━━ Supplied material ━━
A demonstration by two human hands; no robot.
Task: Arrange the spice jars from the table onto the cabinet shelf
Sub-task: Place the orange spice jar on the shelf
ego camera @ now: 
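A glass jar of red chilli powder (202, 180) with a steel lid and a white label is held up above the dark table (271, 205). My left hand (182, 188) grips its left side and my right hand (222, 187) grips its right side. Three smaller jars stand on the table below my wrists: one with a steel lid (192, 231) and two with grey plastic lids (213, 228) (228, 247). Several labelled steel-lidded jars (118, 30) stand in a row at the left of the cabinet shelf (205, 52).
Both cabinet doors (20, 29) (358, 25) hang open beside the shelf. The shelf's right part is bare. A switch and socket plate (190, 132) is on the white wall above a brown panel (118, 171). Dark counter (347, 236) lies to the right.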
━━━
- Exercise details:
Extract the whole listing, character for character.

- Exercise output:
A demonstration by two human hands; no robot.
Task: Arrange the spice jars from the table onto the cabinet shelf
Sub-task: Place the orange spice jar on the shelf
ego camera @ now: 
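A glass jar of red chilli powder (202, 180) with a steel lid and a white label is held up above the dark table (271, 205). My left hand (182, 188) grips its left side and my right hand (222, 187) grips its right side. Three smaller jars stand on the table below my wrists: one with a steel lid (192, 231) and two with grey plastic lids (213, 228) (228, 247). Several labelled steel-lidded jars (118, 30) stand in a row at the left of the cabinet shelf (205, 52).
Both cabinet doors (20, 29) (358, 25) hang open beside the shelf. The shelf's right part is bare. A switch and socket plate (190, 132) is on the white wall above a brown panel (118, 171). Dark counter (347, 236) lies to the right.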

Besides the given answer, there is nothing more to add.